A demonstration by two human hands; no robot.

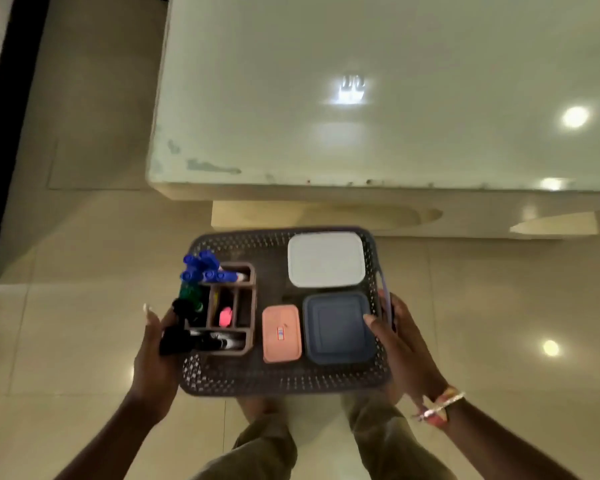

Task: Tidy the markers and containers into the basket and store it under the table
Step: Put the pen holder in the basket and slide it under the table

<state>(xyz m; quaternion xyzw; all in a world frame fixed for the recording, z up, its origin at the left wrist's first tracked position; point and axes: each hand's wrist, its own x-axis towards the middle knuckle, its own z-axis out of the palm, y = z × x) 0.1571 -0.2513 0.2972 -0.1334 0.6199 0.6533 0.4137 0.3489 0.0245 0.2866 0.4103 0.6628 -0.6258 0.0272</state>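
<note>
Glossy floor tiles (84, 323) run under a white counter (361, 98); in front of it the basket (284, 379) is held off the floor. The left hand (156, 351) has its fingers gripping the basket's left side, just beside the black markers (177, 339) and blue markers (201, 266) in a brown organizer (246, 306). The right hand (399, 341) has its fingers curled round the right rim, thumb on the blue container (340, 329). The pink container (281, 334) lies inward of that thumb and the white container (326, 259) beyond it

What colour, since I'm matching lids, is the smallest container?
Pink; the container shows best in head view.
</note>
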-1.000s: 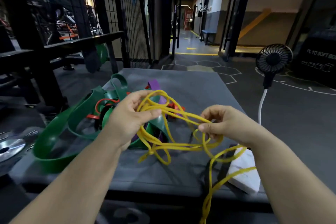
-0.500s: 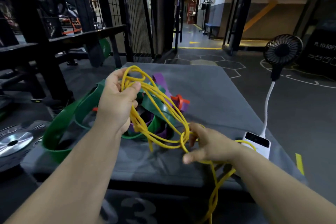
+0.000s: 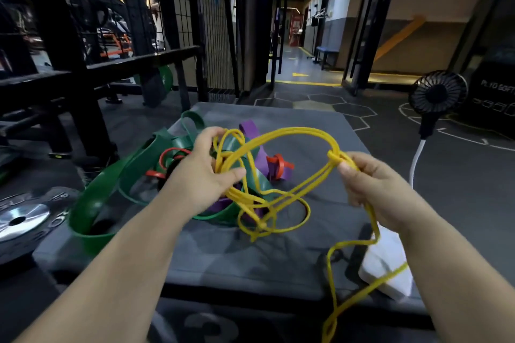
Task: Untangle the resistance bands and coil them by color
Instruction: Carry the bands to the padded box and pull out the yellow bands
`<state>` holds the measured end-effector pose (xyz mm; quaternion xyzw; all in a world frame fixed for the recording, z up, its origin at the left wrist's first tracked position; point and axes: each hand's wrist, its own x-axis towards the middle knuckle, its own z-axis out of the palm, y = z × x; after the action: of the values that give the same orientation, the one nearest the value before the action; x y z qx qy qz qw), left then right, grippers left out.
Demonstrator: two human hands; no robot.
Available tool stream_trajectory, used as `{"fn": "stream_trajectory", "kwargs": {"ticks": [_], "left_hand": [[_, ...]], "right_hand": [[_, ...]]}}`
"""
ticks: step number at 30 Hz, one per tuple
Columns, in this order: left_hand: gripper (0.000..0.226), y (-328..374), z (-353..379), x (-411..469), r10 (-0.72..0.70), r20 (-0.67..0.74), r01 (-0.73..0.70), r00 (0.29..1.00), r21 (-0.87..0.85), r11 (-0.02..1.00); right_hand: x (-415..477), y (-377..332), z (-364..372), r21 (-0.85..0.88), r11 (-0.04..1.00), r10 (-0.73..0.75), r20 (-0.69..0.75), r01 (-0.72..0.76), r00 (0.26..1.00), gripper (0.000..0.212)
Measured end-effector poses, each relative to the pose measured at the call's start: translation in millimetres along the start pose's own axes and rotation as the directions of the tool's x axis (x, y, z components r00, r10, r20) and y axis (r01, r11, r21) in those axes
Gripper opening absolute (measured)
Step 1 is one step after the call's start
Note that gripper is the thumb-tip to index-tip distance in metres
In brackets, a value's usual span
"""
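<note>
No colour was coiled yet: the left grip (image 3: 200, 172) and right grip (image 3: 373, 184) each pinched the half-freed yellow band (image 3: 292, 132) over the worktop (image 3: 315, 131), while the green band (image 3: 111, 189), purple band (image 3: 250, 129) and red band (image 3: 278, 166) lay tangled at the far left.

A grey padded platform (image 3: 306, 131) with a flat top fills the middle of the view. On its left side lies a tangled heap: wide green bands (image 3: 92, 203) looping out over the left edge, a purple band (image 3: 262, 153) and a thin red band (image 3: 278, 166) among them. The lower loops of a yellow band (image 3: 292, 223) rest near the centre. A white block (image 3: 387, 267) lies at the near right corner.
</note>
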<state>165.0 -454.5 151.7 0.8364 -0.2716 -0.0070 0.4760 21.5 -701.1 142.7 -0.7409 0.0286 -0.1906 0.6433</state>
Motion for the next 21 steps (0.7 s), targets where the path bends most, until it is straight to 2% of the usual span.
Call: {"fn": "stream_trajectory", "kwargs": {"ticks": [2, 4, 5, 7, 9, 10, 12, 14, 15, 16, 17, 19, 21], "left_hand": [[0.063, 5.9, 4.4, -9.0, -0.014, 0.017, 0.008, 1.000, 0.348, 0.938], [0.064, 14.0, 7.4, -18.5, 0.011, -0.009, -0.003, 1.000, 0.583, 0.812], [0.067, 17.5, 8.8, -23.1, 0.031, -0.030, -0.005, 0.999, 0.641, 0.767], [0.078, 24.9, 9.6, -26.9, 0.105, -0.084, -0.021, 0.991, 0.673, 0.739], [0.083, 37.5, 10.3, -28.7, 0.227, -0.115, -0.114, 0.967, 0.600, 0.792], [0.083, 44.6, 11.3, -27.9, 0.269, -0.085, -0.190, 0.959, 0.507, 0.841], [0.080, 62.7, 15.1, -25.1, 0.256, 0.087, -0.267, 0.963, 0.149, 0.952], [0.061, 76.4, 22.5, -17.9, 0.217, 0.292, -0.153, 0.932, -0.227, 0.962], [0.041, 81.2, 25.6, -14.0, 0.213, 0.346, -0.092, 0.914, -0.336, 0.938], [0.019, 85.1, 27.8, -9.5, 0.198, 0.379, -0.036, 0.904, -0.395, 0.918], [0.010, 89.2, 28.3, -5.7, 0.180, 0.402, 0.007, 0.898, -0.422, 0.907], [0.026, 93.9, 27.8, 4.2, 0.151, 0.429, 0.023, 0.890, -0.373, 0.928], [0.024, 100.4, 25.9, 12.8, 0.168, 0.441, -0.066, 0.882, -0.236, 0.970]], "right_hand": [[-2.1, -8.6, -2.0, 0.019, 0.996, -0.089, -0.040, 0.090, 0.995, 0.066], [-4.7, -17.4, -0.8, 0.030, 0.990, -0.138, -0.012, 0.138, 0.990, 0.058], [-6.2, -20.4, 1.0, 0.035, 0.987, -0.154, 0.003, 0.154, 0.988, 0.056], [-8.3, -25.1, 4.9, 0.043, 0.985, -0.169, 0.029, 0.168, 0.985, 0.055], [-10.0, -28.9, 7.8, 0.032, 0.983, -0.182, 0.047, 0.180, 0.982, 0.055], [-9.9, -30.2, 8.2, 0.012, 0.983, -0.185, 0.047, 0.185, 0.982, 0.052], [-9.6, -31.9, 9.3, -0.052, 0.982, -0.178, 0.029, 0.179, 0.984, 0.034], [-8.2, -31.7, 11.4, -0.089, 0.983, -0.161, 0.011, 0.162, 0.987, 0.020], [-7.4, -30.7, 11.7, -0.097, 0.984, -0.152, 0.008, 0.152, 0.988, 0.016], [-6.4, -29.4, 12.0, -0.100, 0.985, -0.139, 0.008, 0.139, 0.990, 0.013], [-5.7, -27.9, 11.8, -0.096, 0.988, -0.123, 0.017, 0.124, 0.992, 0.011], [-4.2, -25.1, 12.4, -0.073, 0.992, -0.094, 0.053, 0.098, 0.994, 0.010], [-2.5, -21.5, 15.8, 0.003, 0.998, -0.067, 0.067, 0.067, 0.996, 0.016]]}}
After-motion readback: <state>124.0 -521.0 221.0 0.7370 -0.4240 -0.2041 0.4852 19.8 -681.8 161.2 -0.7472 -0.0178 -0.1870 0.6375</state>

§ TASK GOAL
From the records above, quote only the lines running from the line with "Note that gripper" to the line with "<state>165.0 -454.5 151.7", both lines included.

§ SOLUTION FOR THIS EXERCISE
Note that gripper is the thumb-tip to index-tip distance in metres
In brackets, a value's usual span
"""
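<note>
No colour was coiled yet: the left grip (image 3: 200, 172) and right grip (image 3: 373, 184) each pinched the half-freed yellow band (image 3: 292, 132) over the worktop (image 3: 315, 131), while the green band (image 3: 111, 189), purple band (image 3: 250, 129) and red band (image 3: 278, 166) lay tangled at the far left.

A grey padded platform (image 3: 306, 131) with a flat top fills the middle of the view. On its left side lies a tangled heap: wide green bands (image 3: 92, 203) looping out over the left edge, a purple band (image 3: 262, 153) and a thin red band (image 3: 278, 166) among them. The lower loops of a yellow band (image 3: 292, 223) rest near the centre. A white block (image 3: 387, 267) lies at the near right corner.
</note>
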<state>165.0 -454.5 151.7 0.8364 -0.2716 -0.0070 0.4760 21.5 -701.1 142.7 -0.7409 0.0286 -0.1906 0.6433</state>

That completes the output.